Diana King (2 August 1918 – 31 July 1986) was an English actress who had a career on British television from 1939 to 1986. Born in Buckinghamshire, she was sometimes credited as Diane King.

Television roles
King's first television appearance was as a pupil of Tadworth House School in Little Ladyship in 1939. She continued to appear on television and in films throughout the 1940s and 1950s. In 1961, she appeared in The Avengers.

From the 1960s to the early 1980s, she appeared in The Benny Hill Show, Crossroads, Dixon of Dock Green, Pride and Prejudice, You're Only Young Twice and Z-Cars.

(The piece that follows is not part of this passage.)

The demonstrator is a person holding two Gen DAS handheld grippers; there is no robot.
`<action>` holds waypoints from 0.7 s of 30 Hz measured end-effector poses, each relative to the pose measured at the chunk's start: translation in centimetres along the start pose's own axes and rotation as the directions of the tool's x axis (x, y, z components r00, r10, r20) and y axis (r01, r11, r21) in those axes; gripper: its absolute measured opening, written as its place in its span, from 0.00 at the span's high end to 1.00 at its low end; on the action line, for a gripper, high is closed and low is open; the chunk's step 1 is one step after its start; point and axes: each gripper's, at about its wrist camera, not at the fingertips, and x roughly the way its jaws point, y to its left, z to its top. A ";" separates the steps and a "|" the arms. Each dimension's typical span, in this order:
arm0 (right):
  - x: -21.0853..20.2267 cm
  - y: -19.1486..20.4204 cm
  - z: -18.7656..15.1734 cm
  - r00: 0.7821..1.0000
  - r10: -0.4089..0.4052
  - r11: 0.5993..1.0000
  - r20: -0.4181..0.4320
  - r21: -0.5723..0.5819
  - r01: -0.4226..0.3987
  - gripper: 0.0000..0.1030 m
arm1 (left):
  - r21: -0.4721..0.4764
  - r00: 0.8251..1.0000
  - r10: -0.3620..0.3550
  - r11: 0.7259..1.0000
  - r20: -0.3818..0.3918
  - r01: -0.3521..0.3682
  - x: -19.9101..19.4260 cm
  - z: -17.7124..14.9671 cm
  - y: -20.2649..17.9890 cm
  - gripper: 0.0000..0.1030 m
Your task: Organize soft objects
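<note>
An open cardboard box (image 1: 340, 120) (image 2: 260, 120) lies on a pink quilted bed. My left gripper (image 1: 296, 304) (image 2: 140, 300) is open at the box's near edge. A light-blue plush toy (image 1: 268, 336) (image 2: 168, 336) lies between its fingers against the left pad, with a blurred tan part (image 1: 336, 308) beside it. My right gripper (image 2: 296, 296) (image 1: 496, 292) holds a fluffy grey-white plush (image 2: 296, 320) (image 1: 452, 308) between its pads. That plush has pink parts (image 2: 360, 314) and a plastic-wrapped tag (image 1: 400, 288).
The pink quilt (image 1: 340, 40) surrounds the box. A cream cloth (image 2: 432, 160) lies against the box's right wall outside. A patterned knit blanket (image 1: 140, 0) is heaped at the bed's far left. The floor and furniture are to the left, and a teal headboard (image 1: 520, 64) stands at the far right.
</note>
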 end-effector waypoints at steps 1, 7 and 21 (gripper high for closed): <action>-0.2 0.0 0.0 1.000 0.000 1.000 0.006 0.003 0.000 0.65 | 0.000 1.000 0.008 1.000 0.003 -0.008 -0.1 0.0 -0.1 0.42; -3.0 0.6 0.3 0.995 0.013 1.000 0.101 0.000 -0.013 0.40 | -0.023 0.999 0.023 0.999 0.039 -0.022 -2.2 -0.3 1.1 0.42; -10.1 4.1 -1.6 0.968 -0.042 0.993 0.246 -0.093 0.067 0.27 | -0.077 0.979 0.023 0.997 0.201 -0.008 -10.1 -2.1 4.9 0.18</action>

King was perhaps best known for her many appearances in situation comedies from the 1960s onwards. She had roles in Dad's Army, Father, Dear Father, The Liver Birds, Fawlty Towers (in the episode "The Wedding Party"), George and Mildred, Bless This House, Rising Damp, Come Back Mrs Noah and Some Mothers Do 'Ave 'Em. She also had semi-regular roles in Are You Being Served? as Mrs Peacock, in Terry and June replacing the late Joan Benham in the role of Melinda Spry, as Norah in Bachelor Father and as George's mother in Marriage Lines. She appeared in Follow Me from 1978 to 1981, with Francis Matthews as moderator.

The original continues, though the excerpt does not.